* Exercise directions
Within the data that follows, set down exactly the lines from the one containing "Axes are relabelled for" through the one containing "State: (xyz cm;", both ends included.
-- Data supplied follows --
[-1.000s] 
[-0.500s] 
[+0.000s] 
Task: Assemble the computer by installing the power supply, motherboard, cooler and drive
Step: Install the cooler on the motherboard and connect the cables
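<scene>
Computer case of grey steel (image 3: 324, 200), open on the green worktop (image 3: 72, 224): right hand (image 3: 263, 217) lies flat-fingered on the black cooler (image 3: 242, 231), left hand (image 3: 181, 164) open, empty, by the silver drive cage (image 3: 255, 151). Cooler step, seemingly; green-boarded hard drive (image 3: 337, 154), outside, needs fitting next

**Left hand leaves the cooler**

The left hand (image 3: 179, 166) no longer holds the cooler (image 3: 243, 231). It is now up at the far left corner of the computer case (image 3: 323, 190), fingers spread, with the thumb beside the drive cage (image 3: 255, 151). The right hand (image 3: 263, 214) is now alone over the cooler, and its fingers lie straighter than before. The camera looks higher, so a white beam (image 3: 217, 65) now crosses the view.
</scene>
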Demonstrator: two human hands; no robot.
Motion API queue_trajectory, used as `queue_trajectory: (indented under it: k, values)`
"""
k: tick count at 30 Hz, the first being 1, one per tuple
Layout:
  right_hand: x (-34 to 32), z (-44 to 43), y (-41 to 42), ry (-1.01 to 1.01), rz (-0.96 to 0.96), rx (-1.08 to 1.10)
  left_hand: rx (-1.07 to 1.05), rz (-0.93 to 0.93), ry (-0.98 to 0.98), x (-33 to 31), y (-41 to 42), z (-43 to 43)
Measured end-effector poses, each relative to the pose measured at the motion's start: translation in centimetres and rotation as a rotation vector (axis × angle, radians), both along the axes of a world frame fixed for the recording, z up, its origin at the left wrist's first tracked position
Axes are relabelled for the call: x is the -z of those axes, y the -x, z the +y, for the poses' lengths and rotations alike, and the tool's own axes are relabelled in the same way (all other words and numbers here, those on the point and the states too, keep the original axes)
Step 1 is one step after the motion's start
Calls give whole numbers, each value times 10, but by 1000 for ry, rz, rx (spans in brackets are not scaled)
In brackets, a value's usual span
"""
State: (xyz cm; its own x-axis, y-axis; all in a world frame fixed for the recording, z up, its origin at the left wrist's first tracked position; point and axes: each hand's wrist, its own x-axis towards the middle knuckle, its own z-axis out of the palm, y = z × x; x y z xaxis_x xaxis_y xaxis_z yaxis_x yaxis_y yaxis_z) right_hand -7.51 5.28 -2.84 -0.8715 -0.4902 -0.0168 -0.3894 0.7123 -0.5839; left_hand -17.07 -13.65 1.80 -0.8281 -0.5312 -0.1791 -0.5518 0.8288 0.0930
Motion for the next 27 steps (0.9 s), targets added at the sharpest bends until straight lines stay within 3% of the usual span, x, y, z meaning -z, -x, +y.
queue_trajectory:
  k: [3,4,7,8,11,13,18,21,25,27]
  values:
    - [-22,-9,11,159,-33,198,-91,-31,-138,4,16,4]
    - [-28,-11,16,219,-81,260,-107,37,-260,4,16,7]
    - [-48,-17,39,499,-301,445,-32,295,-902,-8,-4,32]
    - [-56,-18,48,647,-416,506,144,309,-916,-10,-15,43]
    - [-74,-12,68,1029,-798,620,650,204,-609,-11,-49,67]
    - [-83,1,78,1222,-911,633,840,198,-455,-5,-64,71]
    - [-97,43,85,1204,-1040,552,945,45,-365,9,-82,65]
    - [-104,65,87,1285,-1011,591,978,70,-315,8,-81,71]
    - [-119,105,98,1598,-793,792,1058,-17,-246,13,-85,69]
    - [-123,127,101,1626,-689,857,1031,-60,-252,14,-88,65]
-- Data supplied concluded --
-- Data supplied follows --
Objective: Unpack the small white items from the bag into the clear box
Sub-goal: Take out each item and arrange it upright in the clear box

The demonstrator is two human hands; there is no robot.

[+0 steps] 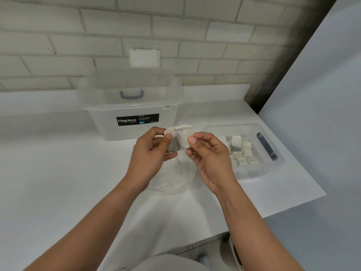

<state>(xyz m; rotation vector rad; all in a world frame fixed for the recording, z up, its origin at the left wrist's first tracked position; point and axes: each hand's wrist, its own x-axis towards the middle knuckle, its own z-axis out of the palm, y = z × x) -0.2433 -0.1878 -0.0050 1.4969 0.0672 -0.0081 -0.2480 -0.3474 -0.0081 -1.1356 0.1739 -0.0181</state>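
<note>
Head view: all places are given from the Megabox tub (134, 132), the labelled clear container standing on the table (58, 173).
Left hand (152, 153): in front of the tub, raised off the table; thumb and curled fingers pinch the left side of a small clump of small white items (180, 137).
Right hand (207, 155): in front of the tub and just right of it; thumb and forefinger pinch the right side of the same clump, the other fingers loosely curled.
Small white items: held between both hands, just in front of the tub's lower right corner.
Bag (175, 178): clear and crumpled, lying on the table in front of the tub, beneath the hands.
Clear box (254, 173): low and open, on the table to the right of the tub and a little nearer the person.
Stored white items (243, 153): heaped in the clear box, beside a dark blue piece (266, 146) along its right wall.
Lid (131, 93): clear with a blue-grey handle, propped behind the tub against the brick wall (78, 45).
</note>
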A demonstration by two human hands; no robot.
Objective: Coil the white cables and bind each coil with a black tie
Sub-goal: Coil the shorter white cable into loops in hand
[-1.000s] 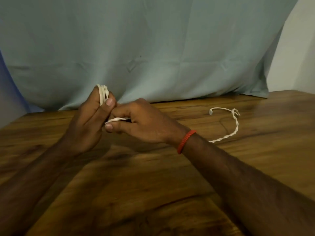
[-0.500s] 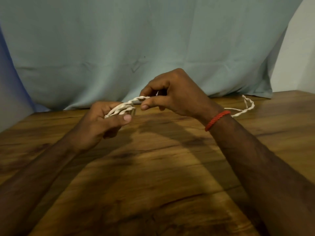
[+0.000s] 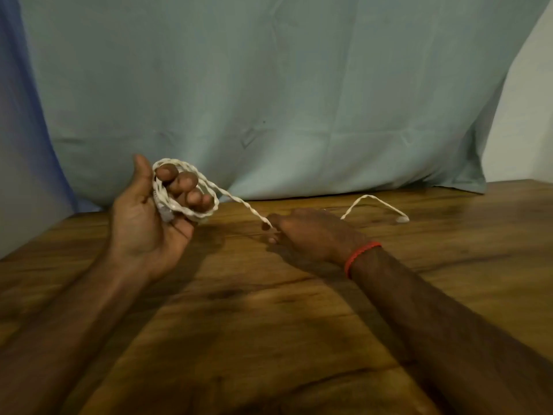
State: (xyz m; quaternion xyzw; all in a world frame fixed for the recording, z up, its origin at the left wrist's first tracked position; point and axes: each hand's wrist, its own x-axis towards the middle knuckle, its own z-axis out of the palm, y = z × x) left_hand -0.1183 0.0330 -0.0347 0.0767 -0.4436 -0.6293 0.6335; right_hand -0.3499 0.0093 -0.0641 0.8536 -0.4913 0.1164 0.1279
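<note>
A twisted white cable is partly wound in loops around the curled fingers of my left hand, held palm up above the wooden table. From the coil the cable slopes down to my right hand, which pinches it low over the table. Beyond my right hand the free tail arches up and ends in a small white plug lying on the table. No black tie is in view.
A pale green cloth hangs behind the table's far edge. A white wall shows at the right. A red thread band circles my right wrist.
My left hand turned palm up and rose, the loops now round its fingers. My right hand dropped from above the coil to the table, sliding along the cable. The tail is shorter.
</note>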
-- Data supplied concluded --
* Response to the task
Axes are relabelled for the call: x is the -z of those axes, y the -x, z the +y, for the poses' lengths and rotations alike, and the tool's own axes are relabelled in the same way (all other words and numbers here, those on the point and the states too, keep the original axes)
Step 1 is one step after the motion's start
Calls give whole numbers, each value times 10, but by 1000 for ry, rz, rx (spans in brackets are not scaled)
In brackets, a value's usual span
"""
State: (xyz cm; its own x-axis, y-axis; all in a world frame fixed for the recording, z up, its origin at the left wrist's first tracked position; point and axes: each hand's wrist, its own x-axis towards the middle knuckle, its own z-axis out of the palm, y = z × x; x y z xaxis_x xaxis_y xaxis_z yaxis_x yaxis_y yaxis_z) right_hand -7.51 5.28 -2.84 -0.8715 -0.4902 -0.0168 -0.3894 0.7123 -0.5839; left_hand -17.07 -13.65 1.80 -0.8281 -0.5312 -0.1791 -0.5518 0.8288 0.0930

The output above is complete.